Answer: As author Arthur C. Clarke explained it, the first Monolith (the one seen at the beginning of the film and then buried on the Moon) was a space probe from an incomprehensibly more advanced alien intelligence that resided inside a star elsewhere in the cosmos. The Monolith's objective was to seek out lifeforms that had potential and "tweak" their neural evolution, causing them to evolve toward intelligence. In the case of Mankind on Earth, once the modification was made, the Monolith probe retreated to the Moon and waited 4 million years for Mankind to reach it. When Mankind reached the Moon, the Monolith sent a signal to the next phase of the experiment, which was another Monolith in orbit of Jupiter. When Mankind reached the Jupiter Monolith in a matter of months, the Monolith acted as an interdimensional portal to the other side of the universe, transporting the evolved human specimen to its creator (that resided within a star). The creator intelligence found the specimen (Dave Bowman) to be of acceptable quality and rapidly evolved him to the next level, a Star Child. The Star Child is a "godly" evolution of Mankind. The Star Child chooses to instantaneously return to its home planet (Earth), where it stops a nuclear war.

Charles Austin Miller

Answer: The monolith is a monitor placed by the aliens to track the progress of developing civilizations. When humanity found the monolith on the Moon, that signaled a certain level of technological advancement.

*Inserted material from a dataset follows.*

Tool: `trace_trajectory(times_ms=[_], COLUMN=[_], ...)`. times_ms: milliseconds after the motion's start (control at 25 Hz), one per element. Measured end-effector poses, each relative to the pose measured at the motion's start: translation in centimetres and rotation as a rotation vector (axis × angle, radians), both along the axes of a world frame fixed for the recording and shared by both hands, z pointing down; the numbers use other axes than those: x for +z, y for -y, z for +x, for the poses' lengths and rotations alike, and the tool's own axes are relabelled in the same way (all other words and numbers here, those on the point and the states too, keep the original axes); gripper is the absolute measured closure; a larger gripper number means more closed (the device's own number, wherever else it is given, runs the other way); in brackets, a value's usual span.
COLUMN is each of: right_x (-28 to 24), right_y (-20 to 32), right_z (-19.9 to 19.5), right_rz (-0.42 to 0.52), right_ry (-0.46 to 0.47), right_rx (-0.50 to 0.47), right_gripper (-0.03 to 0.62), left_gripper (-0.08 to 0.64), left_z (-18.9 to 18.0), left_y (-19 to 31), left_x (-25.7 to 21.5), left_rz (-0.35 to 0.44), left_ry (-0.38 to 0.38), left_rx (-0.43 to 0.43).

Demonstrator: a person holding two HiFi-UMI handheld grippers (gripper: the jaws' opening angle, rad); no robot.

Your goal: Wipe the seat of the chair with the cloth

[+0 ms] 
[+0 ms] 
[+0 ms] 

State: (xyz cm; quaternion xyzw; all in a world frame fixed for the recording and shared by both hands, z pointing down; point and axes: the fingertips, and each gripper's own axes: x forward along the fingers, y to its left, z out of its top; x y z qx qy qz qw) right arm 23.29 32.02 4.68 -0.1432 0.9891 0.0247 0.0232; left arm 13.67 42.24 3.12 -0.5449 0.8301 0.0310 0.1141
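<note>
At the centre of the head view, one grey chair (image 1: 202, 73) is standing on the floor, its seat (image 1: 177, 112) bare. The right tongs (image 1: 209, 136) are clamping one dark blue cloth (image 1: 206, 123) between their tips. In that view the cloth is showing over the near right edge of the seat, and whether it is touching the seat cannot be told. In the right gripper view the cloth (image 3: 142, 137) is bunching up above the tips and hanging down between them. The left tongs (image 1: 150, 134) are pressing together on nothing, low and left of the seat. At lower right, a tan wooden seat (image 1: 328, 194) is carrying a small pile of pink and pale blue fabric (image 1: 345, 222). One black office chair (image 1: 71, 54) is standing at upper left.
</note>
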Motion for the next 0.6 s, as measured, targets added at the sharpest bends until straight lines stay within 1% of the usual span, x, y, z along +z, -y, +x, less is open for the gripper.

The starbaby is the evolution of the astronaut, as the symbol of humanity, from "Earth-bound" to a true child of the universe, turning his back on the Earth and looking toward the stars.

scwilliam

In both the Arthur C. Clarke story and in the movie, the Star Child does not "turn his back on Earth"; quite the contrary, as soon as Bowman transforms into the Star Child, his first impulse is to instantaneously return to Earth, which he does just in time to stop a nuclear war. In essence, Bowman becomes the guardian of Earth.

Charles Austin Miller

Answer: In 3001: The Final Odyssey, Clarke makes clear what many already suspected: The Monolith was malfunctioning by the time it tweaked human evolution. It increased human aggression in order to assure human survival, but this was a hasty move, which saddled humanity with a never ending series of destructive conflicts. Kubrick also hinted at this in a later movie. The Monolith appears in Full Metal Jacket, presumably inspiring the soldiers in the Vietnamese War to solve their problems by killing, just as it had inspired the fighting hominids millions of years before.

The monolith from 2001 does not appear in Full Metal Jacket. There is a tall burning building in the background during Cowboy's death scene but it takes a hell of a stretch of the imagination to see it as a monolith. It's just a ruined building. Kubrick himself confirmed this in an interview with Rolling Stone magazine - it's combination of coincidence and wishful thinking.